Para que não se pense que apenas no seio do cristianismo protestante se encontram exemplos, perceba-se a insistência do catolicismo em condenar alguns métodos contraceptivos ou de prevenção a doenças sexualmente transmissíveis, além da jocosa posição acerca da homossexualidade, que é tolerada como um fardo, desde que fique silenciosa e oculta. Isso não é prudência, não é questão de consciência ou de fé. É atentado vergonhoso contra o humano.

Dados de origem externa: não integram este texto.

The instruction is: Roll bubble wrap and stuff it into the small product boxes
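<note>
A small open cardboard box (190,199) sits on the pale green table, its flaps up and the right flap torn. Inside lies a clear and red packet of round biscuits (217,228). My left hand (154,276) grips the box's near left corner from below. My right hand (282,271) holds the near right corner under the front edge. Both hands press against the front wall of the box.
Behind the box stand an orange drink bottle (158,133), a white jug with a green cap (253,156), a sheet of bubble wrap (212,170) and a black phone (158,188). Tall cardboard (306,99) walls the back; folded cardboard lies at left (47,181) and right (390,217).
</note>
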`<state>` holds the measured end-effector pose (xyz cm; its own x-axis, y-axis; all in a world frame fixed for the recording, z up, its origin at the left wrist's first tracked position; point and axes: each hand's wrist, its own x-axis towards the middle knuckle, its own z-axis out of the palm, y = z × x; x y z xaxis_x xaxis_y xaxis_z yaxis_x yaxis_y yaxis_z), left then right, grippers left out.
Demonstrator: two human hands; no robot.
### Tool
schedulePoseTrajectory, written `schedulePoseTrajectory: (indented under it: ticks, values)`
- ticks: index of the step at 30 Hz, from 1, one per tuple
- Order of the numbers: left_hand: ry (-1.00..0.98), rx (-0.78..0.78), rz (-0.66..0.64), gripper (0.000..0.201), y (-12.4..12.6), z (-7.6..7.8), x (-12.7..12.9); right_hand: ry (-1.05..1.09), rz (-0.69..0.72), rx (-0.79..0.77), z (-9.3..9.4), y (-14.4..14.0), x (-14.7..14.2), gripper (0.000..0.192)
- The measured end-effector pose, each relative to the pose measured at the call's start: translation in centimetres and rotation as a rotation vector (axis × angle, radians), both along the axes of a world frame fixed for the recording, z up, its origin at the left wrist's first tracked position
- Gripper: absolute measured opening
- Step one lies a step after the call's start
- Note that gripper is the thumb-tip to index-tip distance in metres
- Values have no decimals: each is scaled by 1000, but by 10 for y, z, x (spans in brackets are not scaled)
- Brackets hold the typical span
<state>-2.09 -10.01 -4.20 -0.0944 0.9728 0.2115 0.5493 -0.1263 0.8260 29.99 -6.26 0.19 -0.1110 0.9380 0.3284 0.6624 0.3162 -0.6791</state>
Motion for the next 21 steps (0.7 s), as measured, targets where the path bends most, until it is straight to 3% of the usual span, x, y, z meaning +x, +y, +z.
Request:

O fenômeno religioso é inerente à caminhada do homem. Nasce de seu íntimo e assim continuará a ser. E também é certo que ele é necessário para a maior das partes das pessoas, ainda. A existência das religiões, das igrejas, é mesmo benéfica à sociedade, em muitos casos, talvez evitando distúrbios maiores. Sua dispensa ainda não seria assimilada pela multidão. Mas é preciso lembrar que os abusos, a intolerância o ridículo a que estamos assistindo, foi condenado ainda no século XVIII pelos iluministas. Há mais de 200 anos se estabeleceram ideias que ainda hoje são diariamente ameaçadas ou ignoradas. Enquanto isso ocorre – e voltando à anedota – Belzebu desfruta do cachimbo. Sabe que o tempo um dia o vencerá, mas que isso ainda vai demorar.
Contudo, não nos é dado calar. Mesmo que dependamos da passagem do tempo, do amadurecimento social. Mesmo que alguns tenham de se expor à fúria da ignorância e pagar um alto preço pessoal, é preciso reagir, pelos meios lícitos que se apresentarem. Porque todo avanço, toda vitória, na marcha penosa da elevação da humanidade sempre se deu porque alguns se ergueram e disseram não. Os que vêem e podem fazê-lo, façam-no sempre, por mais densa que seja a treva ao redor.
Valderez Antonio Bergamo Silva, bacharel em Direito e mestre em História, ocupa atualmente a Secretaria de Cultura e Turismo de Salto, e escreveu este artigo especialmente para esta seção de Revista Regional.